What the task asks:
In the records that come next, find every line with "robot". Return those lines.
= Beginning of Section =
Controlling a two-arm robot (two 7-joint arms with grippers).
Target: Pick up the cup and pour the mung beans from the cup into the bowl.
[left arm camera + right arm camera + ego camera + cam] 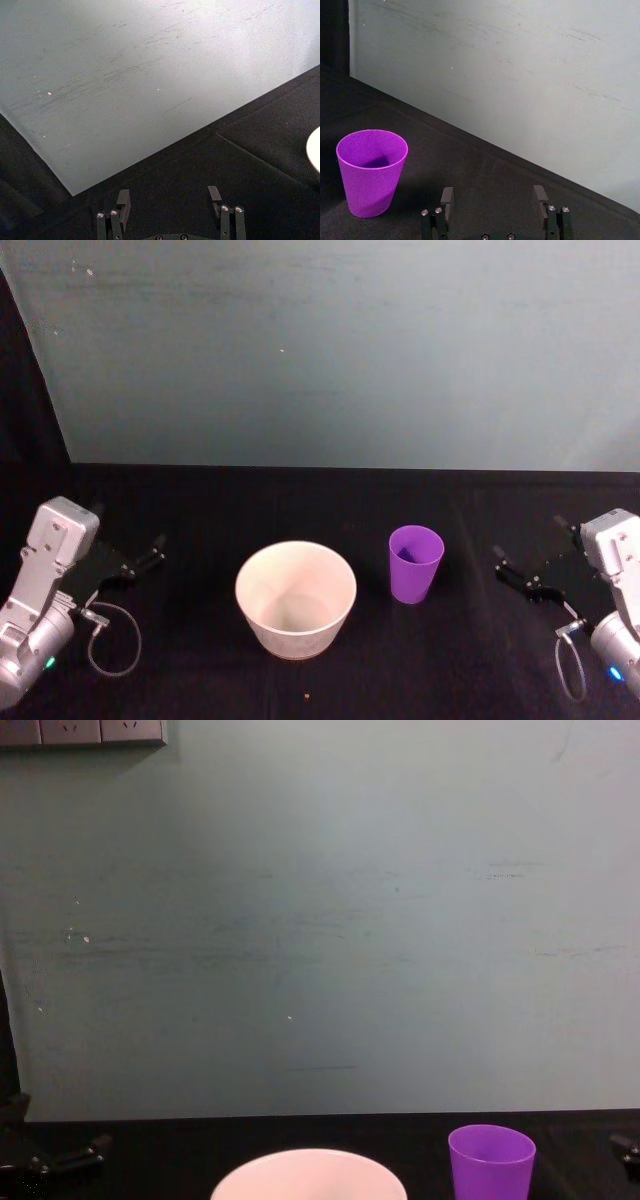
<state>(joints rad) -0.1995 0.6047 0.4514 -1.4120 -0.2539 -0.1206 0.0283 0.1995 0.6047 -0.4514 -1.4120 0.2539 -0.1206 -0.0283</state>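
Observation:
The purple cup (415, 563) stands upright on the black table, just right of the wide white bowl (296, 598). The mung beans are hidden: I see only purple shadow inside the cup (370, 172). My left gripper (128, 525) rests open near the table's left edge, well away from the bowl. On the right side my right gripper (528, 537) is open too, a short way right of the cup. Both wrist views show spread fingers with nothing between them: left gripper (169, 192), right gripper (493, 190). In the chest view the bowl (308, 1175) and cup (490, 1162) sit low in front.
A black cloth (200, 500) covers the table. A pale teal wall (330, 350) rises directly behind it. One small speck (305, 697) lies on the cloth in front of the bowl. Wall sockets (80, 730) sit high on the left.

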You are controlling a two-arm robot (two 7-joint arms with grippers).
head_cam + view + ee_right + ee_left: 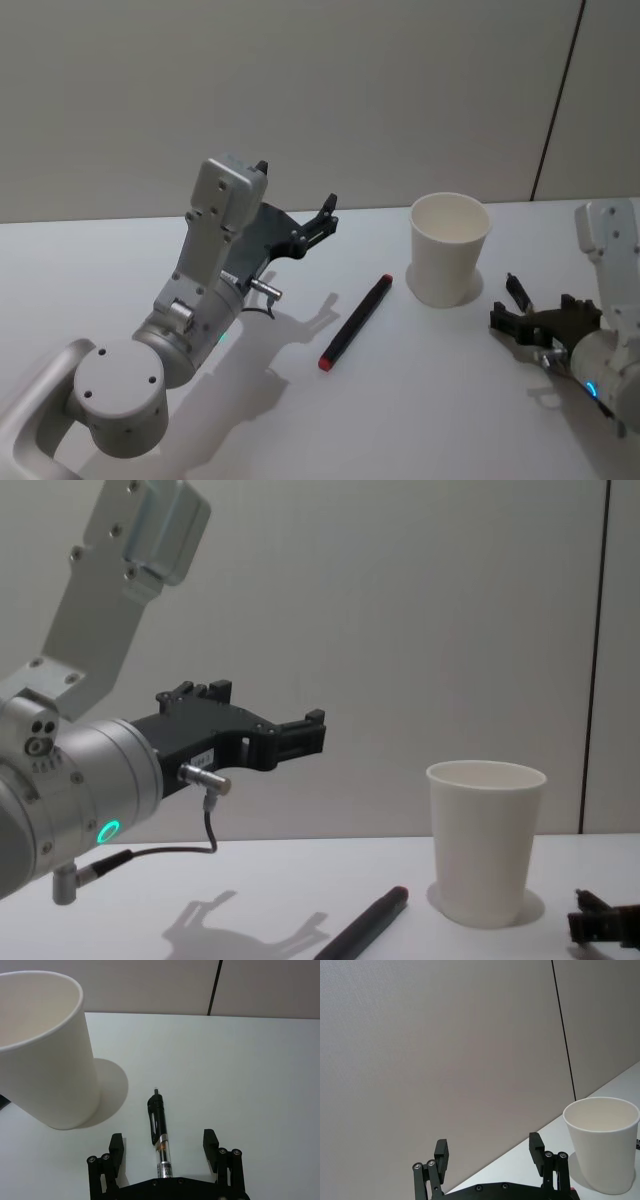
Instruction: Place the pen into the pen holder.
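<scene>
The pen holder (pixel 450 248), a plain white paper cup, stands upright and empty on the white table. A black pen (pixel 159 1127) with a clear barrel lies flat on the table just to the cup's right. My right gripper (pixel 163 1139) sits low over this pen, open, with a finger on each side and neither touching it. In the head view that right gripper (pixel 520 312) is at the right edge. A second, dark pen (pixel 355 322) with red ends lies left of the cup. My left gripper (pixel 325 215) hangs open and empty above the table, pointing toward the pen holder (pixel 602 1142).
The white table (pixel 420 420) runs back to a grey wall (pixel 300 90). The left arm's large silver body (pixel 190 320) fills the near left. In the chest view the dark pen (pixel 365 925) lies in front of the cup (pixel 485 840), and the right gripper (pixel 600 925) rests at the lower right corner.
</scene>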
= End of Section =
Exercise answer:
Controlling a two-arm robot (two 7-joint arms with grippers).
You are controlling a two-arm robot (two 7-joint arms with grippers).

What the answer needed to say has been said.